• [Work order]: What you return must be the full data, repeated verbatim, with no pictures in it.
-- -- --
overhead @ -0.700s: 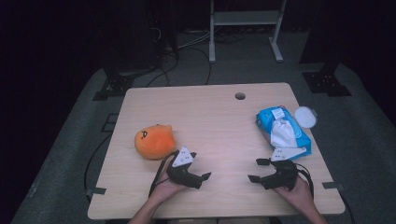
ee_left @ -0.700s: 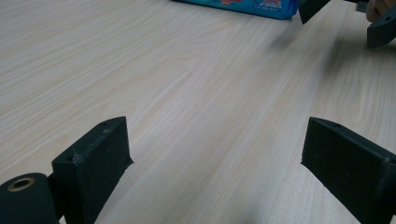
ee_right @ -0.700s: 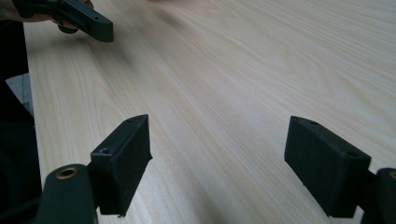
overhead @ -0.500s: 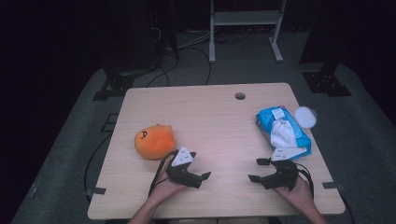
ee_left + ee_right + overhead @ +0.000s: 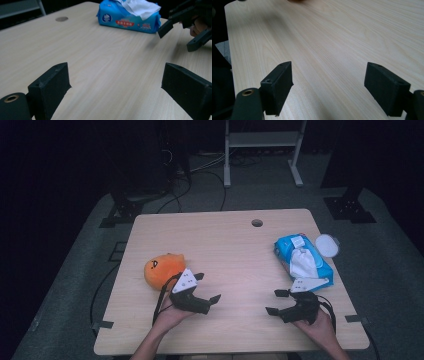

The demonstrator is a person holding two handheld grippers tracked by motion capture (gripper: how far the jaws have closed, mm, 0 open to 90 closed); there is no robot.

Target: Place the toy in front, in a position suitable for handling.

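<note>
Wooden table [image 5: 230,255] lay bare between the hands. Blue wipes pack [image 5: 302,262] sat near the right edge with a white sheet pulled up, just beyond the right gripper [image 5: 278,302]; seen also in the left gripper view [image 5: 128,16]. Orange plush toy [image 5: 164,268] lay at the left, just beside the left gripper [image 5: 208,288]. Rested low over the near part of the table, both grippers, jaws spread wide apart, nothing between them. Small white lid [image 5: 327,244] lay beside the pack
</note>
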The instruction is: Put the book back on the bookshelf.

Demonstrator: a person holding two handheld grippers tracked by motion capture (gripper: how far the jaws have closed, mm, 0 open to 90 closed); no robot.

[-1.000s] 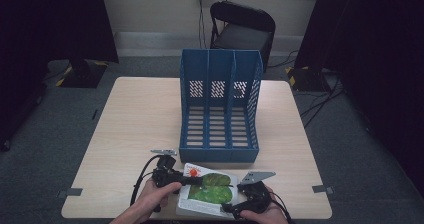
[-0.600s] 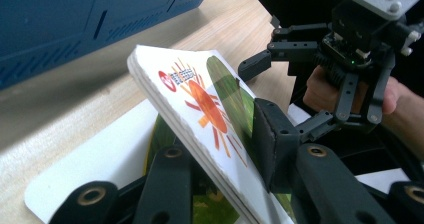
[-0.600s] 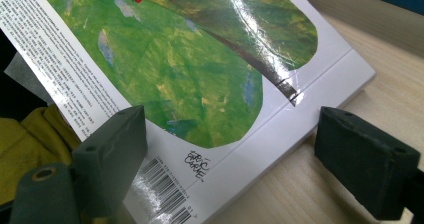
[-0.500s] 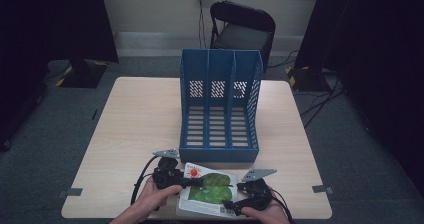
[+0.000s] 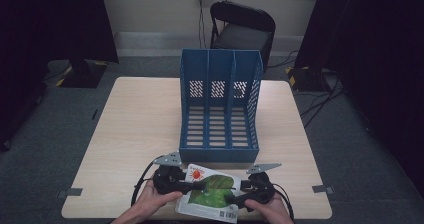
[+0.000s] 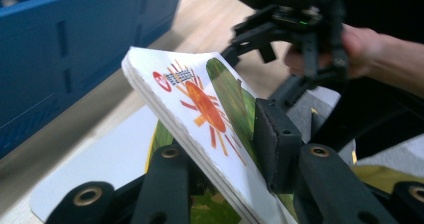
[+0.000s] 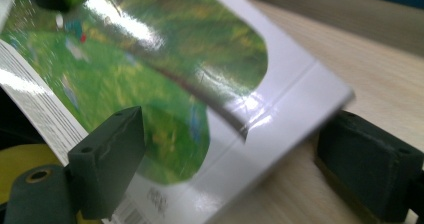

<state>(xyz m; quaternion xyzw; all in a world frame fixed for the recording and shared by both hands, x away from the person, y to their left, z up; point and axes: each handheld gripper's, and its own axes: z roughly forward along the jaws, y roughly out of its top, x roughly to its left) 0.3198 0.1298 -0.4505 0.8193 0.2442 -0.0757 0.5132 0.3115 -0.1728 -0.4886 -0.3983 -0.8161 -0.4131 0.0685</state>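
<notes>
Underneath, pale wooden table (image 5: 140,134), grey carpet (image 5: 60,129).

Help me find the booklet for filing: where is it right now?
In the high view the booklet sits at the table's near edge, just in front of the blue file rack, between the left gripper, shut on it, and the right gripper.

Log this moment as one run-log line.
left gripper: shut on booklet, corner raised | right gripper: open, jaws astride booklet's other end | blue file rack: empty, behind booklet on table
</notes>
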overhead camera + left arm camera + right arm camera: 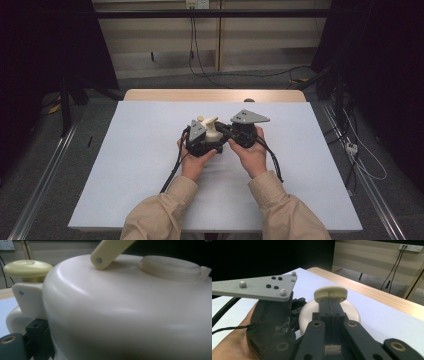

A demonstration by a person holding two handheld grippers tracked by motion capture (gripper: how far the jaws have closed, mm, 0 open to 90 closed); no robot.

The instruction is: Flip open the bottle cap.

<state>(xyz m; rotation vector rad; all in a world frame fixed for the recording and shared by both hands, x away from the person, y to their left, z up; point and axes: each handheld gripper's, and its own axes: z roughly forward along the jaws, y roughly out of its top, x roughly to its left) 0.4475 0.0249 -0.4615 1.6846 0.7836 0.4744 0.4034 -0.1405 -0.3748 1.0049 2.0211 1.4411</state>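
Observation:
A cream plastic pot [214,131] sits between my two grippers over the middle of the white table [135,165]. In the left gripper view the pot's body [130,310] is very close, with a pale yellow knob [27,268], a yellow handle bar [110,251] and a round lid [170,267]. My left gripper [209,139] holds the pot; one black jaw lies against its side and the other is hidden. My right gripper [330,302] has its jaws together, their tips touching a round cream cap [331,292] on the pot [305,315].
The white sheet covers a wooden table whose bare far edge [215,95] shows. Dark curtains stand at both sides. Cables [200,65] run over the floor beyond the table, and metal rails [45,170] line the floor on both sides.

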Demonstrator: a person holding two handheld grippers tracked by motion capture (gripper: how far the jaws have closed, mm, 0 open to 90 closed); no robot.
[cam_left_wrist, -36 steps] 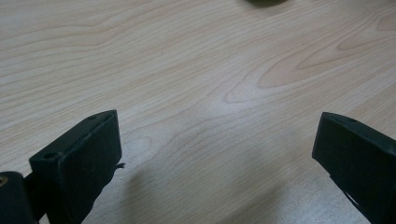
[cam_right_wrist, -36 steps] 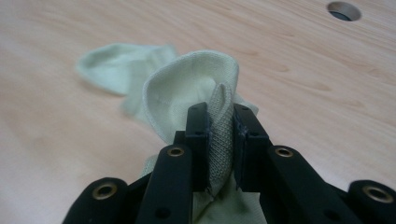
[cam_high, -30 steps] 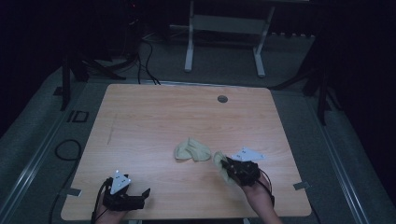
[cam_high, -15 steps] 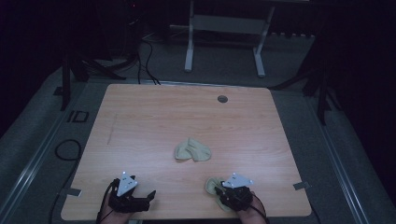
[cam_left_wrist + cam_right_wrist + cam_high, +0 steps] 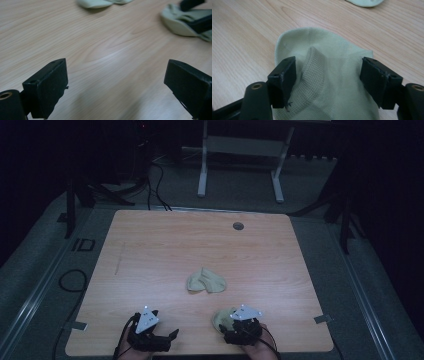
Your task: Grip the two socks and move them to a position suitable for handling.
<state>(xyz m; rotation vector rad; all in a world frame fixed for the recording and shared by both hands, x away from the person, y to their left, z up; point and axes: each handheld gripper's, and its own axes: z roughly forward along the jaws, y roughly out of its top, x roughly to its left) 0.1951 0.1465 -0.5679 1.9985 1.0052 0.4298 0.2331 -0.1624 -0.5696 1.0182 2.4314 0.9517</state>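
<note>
Near the desk's [image 5: 150,240] front edge, right of middle, a pale green sock [image 5: 329,82] lies between the spread jaws of the right gripper [image 5: 327,77] (not pinched). A second sock [image 5: 206,281] lies mid-desk. The left gripper [image 5: 117,82] hovers spread over bare wood near the front-left.

Looks like a dim lab or studio — lit wooden table [image 5: 150,250] on grey carpet [image 5: 45,265], cables [image 5: 155,175] trailing, white metal stand legs [image 5: 202,165] behind.
</note>
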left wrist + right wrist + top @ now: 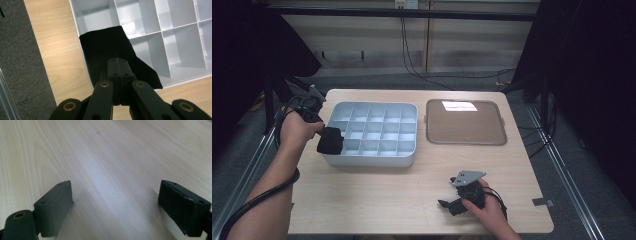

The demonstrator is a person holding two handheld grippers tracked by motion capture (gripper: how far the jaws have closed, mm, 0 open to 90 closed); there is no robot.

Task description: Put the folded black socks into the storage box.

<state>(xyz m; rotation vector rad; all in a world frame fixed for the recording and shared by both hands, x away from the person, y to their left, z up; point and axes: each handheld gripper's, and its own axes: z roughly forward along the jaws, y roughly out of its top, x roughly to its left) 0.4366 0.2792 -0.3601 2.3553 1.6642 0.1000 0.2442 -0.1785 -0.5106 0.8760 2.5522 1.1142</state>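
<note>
A folded black cloth point(110, 52) hangs over the near left corner of a pale grey divided box point(377, 120), and my left gripper point(117, 63) is shut on it. In the high view the black cloth point(331, 140) sits at the box's left wall, just below the left gripper point(312, 112). The divided box point(175, 37) has several compartments, all bare where they show. My right gripper point(451, 202) rests low over the table's front right part, open, with nothing but wood between its fingers point(53, 205).
A flat brown lid or tray point(465, 121) lies to the right of the box. The wooden table point(377, 190) has bare room in front. A strip of grey tape point(542, 202) sits at the right edge. Cables trail on the floor behind.
</note>
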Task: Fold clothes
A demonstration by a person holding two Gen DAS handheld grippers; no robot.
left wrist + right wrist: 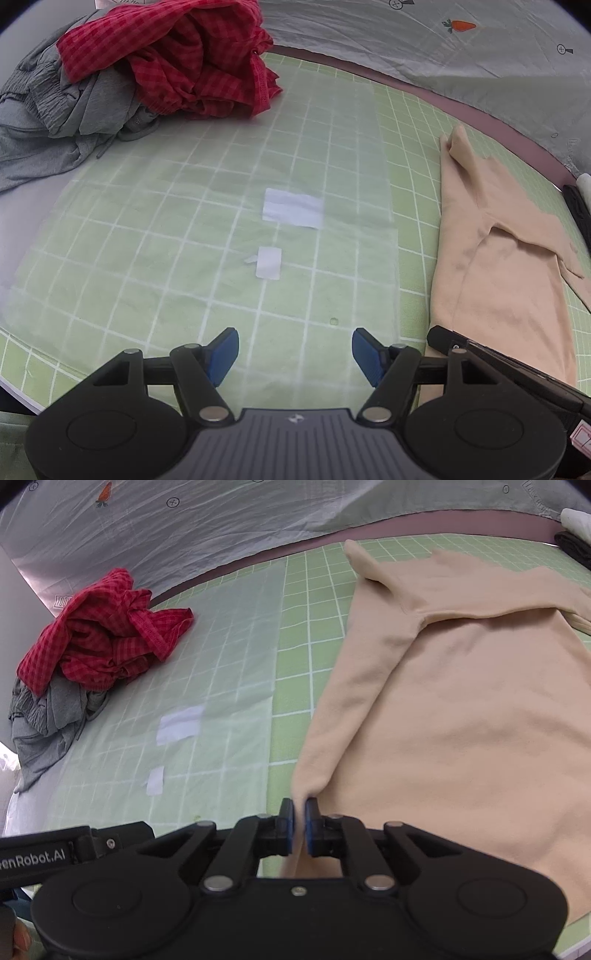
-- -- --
• [Solution for this problem]:
overhead @ -0.700s: 
ee_left @ -0.700s: 
ee_right @ -0.700s: 
overhead @ -0.500s: 
ee_left + ee_right + overhead @ +0.000s: 

The demonstrator is a person holding two handheld grippers tracked by motion capture (gripper: how far the jaws have closed, mm, 0 open to 90 closed); there is no robot.

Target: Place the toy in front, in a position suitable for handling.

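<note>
Wooden table [image 5: 230,255] lay bare between the hands. Blue wipes pack [image 5: 302,262] sat near the right edge with a white sheet pulled up, just beyond the right gripper [image 5: 278,302]; seen also in the left gripper view [image 5: 128,16]. Orange plush toy [image 5: 164,268] lay at the left, just beside the left gripper [image 5: 208,288]. Rested low over the near part of the table, both grippers, jaws spread wide apart, nothing between them. Small white lid [image 5: 327,244] lay beside the pack
</note>
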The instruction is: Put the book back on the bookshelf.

Demonstrator: a person holding two handheld grippers tracked by motion capture (gripper: how far the jaws have closed, mm, 0 open to 90 closed); no robot.

[-1.000s] 
[-0.600s] 
[-0.600s] 
[-0.500s] 
[+0.000s] 
[+0.000s] 
[+0.000s] 

<state>(xyz m; quaternion xyzw; all in a world frame fixed for the recording and shared by both hands, x away from the person, y to their left, z up; point and axes: each handheld gripper's, and its own axes: z roughly forward along the jaws, y roughly out of its top, x roughly to its left) 0.3198 0.1298 -0.4505 0.8193 0.2442 -0.0757 0.5132 0.3115 -0.1728 -0.4886 -0.3983 -0.8161 -0.4131 0.0685</state>
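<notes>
Underneath, pale wooden table (image 5: 140,134), grey carpet (image 5: 60,129).

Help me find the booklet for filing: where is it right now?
In the high view the booklet sits at the table's near edge, just in front of the blue file rack, between the left gripper, shut on it, and the right gripper.

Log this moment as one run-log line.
left gripper: shut on booklet, corner raised | right gripper: open, jaws astride booklet's other end | blue file rack: empty, behind booklet on table
</notes>
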overhead camera + left arm camera + right arm camera: 

A demonstration by a person holding two handheld grippers tracked by motion capture (gripper: how far the jaws have closed, mm, 0 open to 90 closed); no robot.

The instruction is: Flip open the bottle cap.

<state>(xyz m; rotation vector rad; all in a world frame fixed for the recording and shared by both hands, x away from the person, y to their left, z up; point and axes: each handheld gripper's, and its own axes: z roughly forward along the jaws, y roughly out of its top, x roughly to its left) 0.4475 0.0249 -0.4615 1.6846 0.7836 0.4744 0.4034 -0.1405 -0.3748 1.0049 2.0211 1.4411</state>
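Observation:
A cream plastic pot [214,131] sits between my two grippers over the middle of the white table [135,165]. In the left gripper view the pot's body [130,310] is very close, with a pale yellow knob [27,268], a yellow handle bar [110,251] and a round lid [170,267]. My left gripper [209,139] holds the pot; one black jaw lies against its side and the other is hidden. My right gripper [330,302] has its jaws together, their tips touching a round cream cap [331,292] on the pot [305,315].
The white sheet covers a wooden table whose bare far edge [215,95] shows. Dark curtains stand at both sides. Cables [200,65] run over the floor beyond the table, and metal rails [45,170] line the floor on both sides.
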
Demonstrator: a person holding two handheld grippers tracked by motion capture (gripper: how far the jaws have closed, mm, 0 open to 90 closed); no robot.
[cam_left_wrist, -36 steps] 
[cam_right_wrist, -36 steps] 
[cam_high, -30 steps] 
[cam_high, -15 steps] 
[cam_left_wrist + cam_right_wrist + cam_high, +0 steps] 
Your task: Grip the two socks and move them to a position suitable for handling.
<state>(xyz m; rotation vector rad; all in a world frame fixed for the recording and shared by both hands, x away from the person, y to their left, z up; point and axes: each handheld gripper's, and its own axes: z roughly forward along the jaws, y roughly out of its top, x roughly to its left) 0.1951 0.1465 -0.5679 1.9985 1.0052 0.4298 0.2331 -0.1624 -0.5696 1.0182 2.4314 0.9517</state>
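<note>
Near the desk's [image 5: 150,240] front edge, right of middle, a pale green sock [image 5: 329,82] lies between the spread jaws of the right gripper [image 5: 327,77] (not pinched). A second sock [image 5: 206,281] lies mid-desk. The left gripper [image 5: 117,82] hovers spread over bare wood near the front-left.

Looks like a dim lab or studio — lit wooden table [image 5: 150,250] on grey carpet [image 5: 45,265], cables [image 5: 155,175] trailing, white metal stand legs [image 5: 202,165] behind.
</note>
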left wrist + right wrist + top @ now: 

The demonstrator is a person holding two handheld grippers tracked by motion capture (gripper: how far the jaws have closed, mm, 0 open to 90 closed); there is no robot.

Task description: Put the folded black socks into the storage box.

<state>(xyz m; rotation vector rad; all in a world frame fixed for the recording and shared by both hands, x away from the person, y to their left, z up; point and axes: each handheld gripper's, and its own axes: z roughly forward along the jaws, y roughly out of its top, x roughly to its left) 0.4366 0.2792 -0.3601 2.3553 1.6642 0.1000 0.2442 -0.1785 -0.5106 0.8760 2.5522 1.1142</state>
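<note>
A folded black cloth point(110, 52) hangs over the near left corner of a pale grey divided box point(377, 120), and my left gripper point(117, 63) is shut on it. In the high view the black cloth point(331, 140) sits at the box's left wall, just below the left gripper point(312, 112). The divided box point(175, 37) has several compartments, all bare where they show. My right gripper point(451, 202) rests low over the table's front right part, open, with nothing but wood between its fingers point(53, 205).
A flat brown lid or tray point(465, 121) lies to the right of the box. The wooden table point(377, 190) has bare room in front. A strip of grey tape point(542, 202) sits at the right edge. Cables trail on the floor behind.
</note>
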Task: Fold clothes
A demonstration by a person holding two Gen DAS handheld grippers; no robot.
left wrist + right wrist: 

There is no more to this answer.